Thursday 25 November 2010

The government have changed the rules for pension contributions again, do you know what is happening?

You will have heard that the before the election the previous government was intending to limit the tax relief given on pension contributions for higher income taxpayers. The new government said it was going to review these rules as they thought they were too complex. The new rules were announced in mid October and apply from 2011/12.

The basic remains rule is that your personal pension contributions cannot exceed your £3,600 or your earnings, whichever is higher. For this purpose earnings are salary, bonus etc or profits from your own business.

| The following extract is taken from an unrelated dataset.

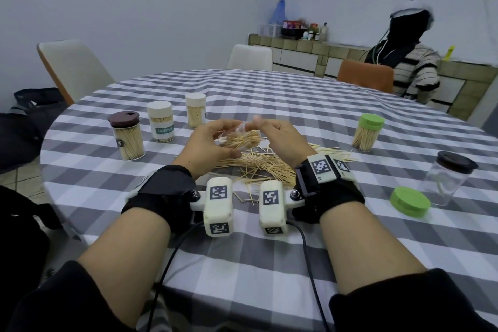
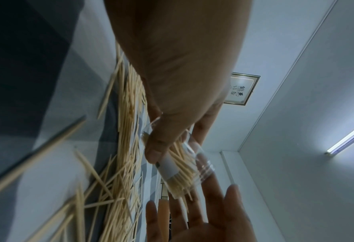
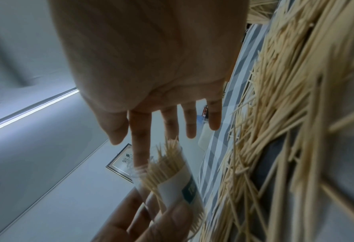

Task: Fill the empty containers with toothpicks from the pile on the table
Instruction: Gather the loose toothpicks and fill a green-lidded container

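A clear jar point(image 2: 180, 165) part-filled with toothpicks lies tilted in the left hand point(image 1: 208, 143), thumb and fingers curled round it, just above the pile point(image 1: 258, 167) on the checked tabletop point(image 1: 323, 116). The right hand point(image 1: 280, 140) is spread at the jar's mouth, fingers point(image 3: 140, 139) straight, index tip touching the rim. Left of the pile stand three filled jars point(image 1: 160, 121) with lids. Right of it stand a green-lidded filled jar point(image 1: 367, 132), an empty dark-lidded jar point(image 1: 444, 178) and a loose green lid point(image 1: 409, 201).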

There is then an ‘annual allowance’ which looks at the total contributions made by employee and employer – this limit is being reduced to £50,000. If you and your employer make contributions above this amount, you (personally) will be charged tax (at 20%, 40% or 50% depending on your income) on the excess. If you are a member of a defined benefit scheme HMRC look at the increase in the value of your accrued benefits to assess this £50,000 – this can be distorted if you are promoted and your salary increases significantly.

The lifetime allowance has also been reduced to £1.5m. If your ‘pension pot’ exceeds this amount when you start to take the benefits you will have to pay tax on the excess. This will be at 25% if you are taking income (the income is then taxable as you receive it) and 55% if you take a lump sum (no further tax).